\begin{picture}(20000,12000)(0,6000) \drawline\photon[\E\REG](4000,0)[7] % Left half of long photon. \drawline\fermion[\NW\REG](\photonfrontx,\photonfronty)[4000] \drawline\fermion[\SW\REG](\photonfrontx,\photonfronty)[4000] \drawvertex\photon[\E 3](\photonbackx,\photonbacky)[7] % Continue long photon. \drawline\fermion[\S\REG](\vertextwox,\vertextwoy)[\vertextwoy] % Upper half \drawline\fermion[\N\REG](\vertexthreex,\vertexthreey)[\vertextwoy] % Lower half \drawline\fermion[\NE\REG](\vertextwox,\vertextwoy)[\vertextwoy] \drawline\fermion[\SE\REG](\vertexthreex,\vertexthreey)[\vertextwoy] \end{picture}Since we've slyly selected the main axis to have zero ordinate (y=0) that we can use vertextwoy as a length in order to ensure that the diagonal fermion segments on the right have half of the length of the vertical segment. The vertical fermion is drawn in two sections.
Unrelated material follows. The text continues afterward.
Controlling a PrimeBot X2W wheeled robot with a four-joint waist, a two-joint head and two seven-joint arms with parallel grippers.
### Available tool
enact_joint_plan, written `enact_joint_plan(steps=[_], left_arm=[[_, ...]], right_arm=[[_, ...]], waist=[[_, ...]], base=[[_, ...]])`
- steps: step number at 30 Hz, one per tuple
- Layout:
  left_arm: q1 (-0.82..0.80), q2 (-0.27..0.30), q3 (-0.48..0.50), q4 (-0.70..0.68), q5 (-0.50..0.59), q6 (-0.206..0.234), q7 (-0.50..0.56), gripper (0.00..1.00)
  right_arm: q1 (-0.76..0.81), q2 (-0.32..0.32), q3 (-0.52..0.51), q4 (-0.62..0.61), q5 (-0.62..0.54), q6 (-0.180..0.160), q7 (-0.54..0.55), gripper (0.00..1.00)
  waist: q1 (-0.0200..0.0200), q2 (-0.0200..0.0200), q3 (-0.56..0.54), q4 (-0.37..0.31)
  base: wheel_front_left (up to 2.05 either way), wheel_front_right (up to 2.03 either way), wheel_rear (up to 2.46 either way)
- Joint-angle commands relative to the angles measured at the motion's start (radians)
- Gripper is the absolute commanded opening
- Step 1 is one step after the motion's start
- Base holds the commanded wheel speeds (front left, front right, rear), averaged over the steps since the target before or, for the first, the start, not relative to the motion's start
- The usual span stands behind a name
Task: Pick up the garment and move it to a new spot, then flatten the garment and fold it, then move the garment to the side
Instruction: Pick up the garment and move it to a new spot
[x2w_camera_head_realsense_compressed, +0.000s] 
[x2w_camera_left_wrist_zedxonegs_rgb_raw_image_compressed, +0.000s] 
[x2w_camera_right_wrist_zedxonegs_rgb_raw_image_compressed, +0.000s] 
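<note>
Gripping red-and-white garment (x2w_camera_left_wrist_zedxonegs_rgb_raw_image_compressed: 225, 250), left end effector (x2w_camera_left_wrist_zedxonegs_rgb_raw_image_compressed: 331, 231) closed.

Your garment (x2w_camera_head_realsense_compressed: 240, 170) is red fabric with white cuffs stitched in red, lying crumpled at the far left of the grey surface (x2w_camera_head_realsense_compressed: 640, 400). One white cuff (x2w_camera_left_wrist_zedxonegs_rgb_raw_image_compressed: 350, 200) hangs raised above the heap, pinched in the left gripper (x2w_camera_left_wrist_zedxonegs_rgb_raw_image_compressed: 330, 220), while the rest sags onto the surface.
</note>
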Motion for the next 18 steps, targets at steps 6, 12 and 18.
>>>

In order to draw a scalar in place of the fermion line on the right we must set seglength and gaplength so that the vertical line will connect properly with the photons. The section on spacing in chapter four shows how to do this using the phantom commands. Here we could just divide the line length by an integer. For instance the commands
\global\divide \vertextwoy by 4 \global\gaplength=\vertextwoy \global\multiply\vertextwoy by 2 \global\seglength=\vertextwoy \drawline\scalar[\S\REG](\vertextwox,\vertextwoy)[3]would draw a vertical connecting scalar with three segments.